Problem description
From the listing below, pick out each line with the word "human".

•••

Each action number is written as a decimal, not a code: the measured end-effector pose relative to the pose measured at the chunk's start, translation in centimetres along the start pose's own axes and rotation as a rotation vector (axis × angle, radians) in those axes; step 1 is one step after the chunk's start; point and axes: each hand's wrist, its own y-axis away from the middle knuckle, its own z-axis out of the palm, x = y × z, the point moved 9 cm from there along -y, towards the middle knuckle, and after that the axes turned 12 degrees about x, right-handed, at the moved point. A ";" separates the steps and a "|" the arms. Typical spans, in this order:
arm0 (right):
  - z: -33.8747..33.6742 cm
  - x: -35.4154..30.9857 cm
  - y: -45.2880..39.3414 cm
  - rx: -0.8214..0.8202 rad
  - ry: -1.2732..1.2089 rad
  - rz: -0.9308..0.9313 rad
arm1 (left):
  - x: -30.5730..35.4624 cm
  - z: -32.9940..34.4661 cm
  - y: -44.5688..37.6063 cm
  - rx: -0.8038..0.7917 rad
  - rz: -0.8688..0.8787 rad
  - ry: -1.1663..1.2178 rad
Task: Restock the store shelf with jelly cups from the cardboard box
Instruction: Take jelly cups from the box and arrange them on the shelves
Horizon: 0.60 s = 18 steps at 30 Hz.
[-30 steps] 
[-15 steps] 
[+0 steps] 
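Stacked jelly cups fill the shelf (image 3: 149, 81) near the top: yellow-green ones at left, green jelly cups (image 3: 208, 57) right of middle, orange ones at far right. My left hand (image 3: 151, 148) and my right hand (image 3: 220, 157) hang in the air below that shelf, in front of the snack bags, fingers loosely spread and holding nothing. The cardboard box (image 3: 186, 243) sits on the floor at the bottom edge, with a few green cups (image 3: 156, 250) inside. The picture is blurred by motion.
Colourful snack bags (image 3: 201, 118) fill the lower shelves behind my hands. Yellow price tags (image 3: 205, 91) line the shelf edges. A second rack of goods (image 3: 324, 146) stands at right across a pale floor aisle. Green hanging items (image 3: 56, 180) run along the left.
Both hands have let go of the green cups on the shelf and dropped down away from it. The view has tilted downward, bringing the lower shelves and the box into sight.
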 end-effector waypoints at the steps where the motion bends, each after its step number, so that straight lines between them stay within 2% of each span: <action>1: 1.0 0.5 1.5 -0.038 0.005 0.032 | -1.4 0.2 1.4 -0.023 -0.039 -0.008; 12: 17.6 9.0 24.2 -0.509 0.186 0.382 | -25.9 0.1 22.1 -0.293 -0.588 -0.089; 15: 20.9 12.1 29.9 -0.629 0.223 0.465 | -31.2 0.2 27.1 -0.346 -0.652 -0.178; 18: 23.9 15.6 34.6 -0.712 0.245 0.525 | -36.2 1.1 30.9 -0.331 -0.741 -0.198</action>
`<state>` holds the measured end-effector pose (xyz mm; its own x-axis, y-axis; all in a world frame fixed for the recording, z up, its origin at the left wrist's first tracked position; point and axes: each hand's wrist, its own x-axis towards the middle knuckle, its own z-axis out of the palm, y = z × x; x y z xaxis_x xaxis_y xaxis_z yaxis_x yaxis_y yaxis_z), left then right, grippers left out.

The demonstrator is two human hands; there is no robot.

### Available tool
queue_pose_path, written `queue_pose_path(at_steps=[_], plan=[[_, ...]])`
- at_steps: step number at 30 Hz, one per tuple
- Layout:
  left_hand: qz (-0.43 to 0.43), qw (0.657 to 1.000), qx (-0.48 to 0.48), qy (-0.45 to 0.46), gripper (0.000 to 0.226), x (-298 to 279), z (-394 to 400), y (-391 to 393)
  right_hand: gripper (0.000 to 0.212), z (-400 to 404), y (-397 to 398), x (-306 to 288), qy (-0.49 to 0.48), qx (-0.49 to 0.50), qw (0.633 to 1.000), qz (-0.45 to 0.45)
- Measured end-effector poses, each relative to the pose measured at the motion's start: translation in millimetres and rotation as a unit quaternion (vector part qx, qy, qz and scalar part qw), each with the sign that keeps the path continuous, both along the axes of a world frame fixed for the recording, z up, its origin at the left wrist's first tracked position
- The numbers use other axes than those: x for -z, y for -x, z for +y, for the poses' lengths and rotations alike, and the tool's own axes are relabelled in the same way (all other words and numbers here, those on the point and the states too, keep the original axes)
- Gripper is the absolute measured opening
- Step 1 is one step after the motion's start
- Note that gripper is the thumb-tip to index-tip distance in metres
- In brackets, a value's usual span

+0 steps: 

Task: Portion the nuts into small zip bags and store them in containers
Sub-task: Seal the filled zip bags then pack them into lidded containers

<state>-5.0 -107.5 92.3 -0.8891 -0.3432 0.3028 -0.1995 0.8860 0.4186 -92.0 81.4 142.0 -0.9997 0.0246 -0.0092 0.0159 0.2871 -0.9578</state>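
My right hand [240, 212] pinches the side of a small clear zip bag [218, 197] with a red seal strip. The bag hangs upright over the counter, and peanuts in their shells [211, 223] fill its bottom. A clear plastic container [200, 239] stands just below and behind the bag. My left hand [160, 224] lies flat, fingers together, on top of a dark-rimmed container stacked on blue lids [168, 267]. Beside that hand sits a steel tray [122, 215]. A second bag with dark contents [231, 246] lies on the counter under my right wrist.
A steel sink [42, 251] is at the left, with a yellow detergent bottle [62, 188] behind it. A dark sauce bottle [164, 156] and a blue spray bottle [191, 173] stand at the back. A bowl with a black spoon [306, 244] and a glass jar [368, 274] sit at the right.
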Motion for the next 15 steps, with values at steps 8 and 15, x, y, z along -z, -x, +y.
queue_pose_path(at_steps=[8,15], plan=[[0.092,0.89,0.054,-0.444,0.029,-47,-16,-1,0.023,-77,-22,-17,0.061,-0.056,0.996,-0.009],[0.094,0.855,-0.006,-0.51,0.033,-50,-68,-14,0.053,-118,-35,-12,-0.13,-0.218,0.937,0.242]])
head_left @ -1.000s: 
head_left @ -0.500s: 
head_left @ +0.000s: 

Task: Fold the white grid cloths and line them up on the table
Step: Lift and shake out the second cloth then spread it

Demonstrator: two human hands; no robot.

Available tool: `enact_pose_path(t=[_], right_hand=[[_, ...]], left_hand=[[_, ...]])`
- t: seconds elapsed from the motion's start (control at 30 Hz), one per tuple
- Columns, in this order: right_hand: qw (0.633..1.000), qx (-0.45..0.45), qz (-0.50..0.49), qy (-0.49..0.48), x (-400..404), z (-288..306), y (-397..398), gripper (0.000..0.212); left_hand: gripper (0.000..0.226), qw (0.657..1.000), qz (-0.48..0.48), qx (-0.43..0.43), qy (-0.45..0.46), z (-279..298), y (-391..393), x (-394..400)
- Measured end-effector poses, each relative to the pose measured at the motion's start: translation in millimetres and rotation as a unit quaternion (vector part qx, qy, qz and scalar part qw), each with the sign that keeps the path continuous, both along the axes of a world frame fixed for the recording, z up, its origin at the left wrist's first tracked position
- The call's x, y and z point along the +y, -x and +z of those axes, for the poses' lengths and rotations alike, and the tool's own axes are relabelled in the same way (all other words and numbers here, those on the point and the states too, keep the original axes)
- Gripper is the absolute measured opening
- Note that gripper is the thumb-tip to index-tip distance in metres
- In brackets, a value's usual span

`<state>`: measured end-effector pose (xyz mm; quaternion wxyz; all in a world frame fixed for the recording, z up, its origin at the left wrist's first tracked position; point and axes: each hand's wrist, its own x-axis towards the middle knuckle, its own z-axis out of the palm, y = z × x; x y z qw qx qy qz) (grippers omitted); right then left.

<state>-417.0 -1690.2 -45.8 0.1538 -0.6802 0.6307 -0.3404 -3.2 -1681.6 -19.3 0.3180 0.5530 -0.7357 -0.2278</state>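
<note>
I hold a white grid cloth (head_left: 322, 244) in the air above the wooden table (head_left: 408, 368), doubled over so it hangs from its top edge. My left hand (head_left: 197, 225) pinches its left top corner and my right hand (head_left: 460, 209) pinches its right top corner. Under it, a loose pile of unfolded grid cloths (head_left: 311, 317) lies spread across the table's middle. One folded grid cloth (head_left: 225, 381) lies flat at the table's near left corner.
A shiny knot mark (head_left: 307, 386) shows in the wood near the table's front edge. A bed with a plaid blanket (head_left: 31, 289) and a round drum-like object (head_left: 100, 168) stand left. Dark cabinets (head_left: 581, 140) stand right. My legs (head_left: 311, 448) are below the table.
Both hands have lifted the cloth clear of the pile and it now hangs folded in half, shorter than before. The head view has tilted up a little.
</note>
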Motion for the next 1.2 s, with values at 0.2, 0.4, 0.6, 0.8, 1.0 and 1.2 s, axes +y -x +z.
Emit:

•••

Answer box
The demonstrator is two human hands; there is no robot.
Demonstrator: two human hands; no robot.

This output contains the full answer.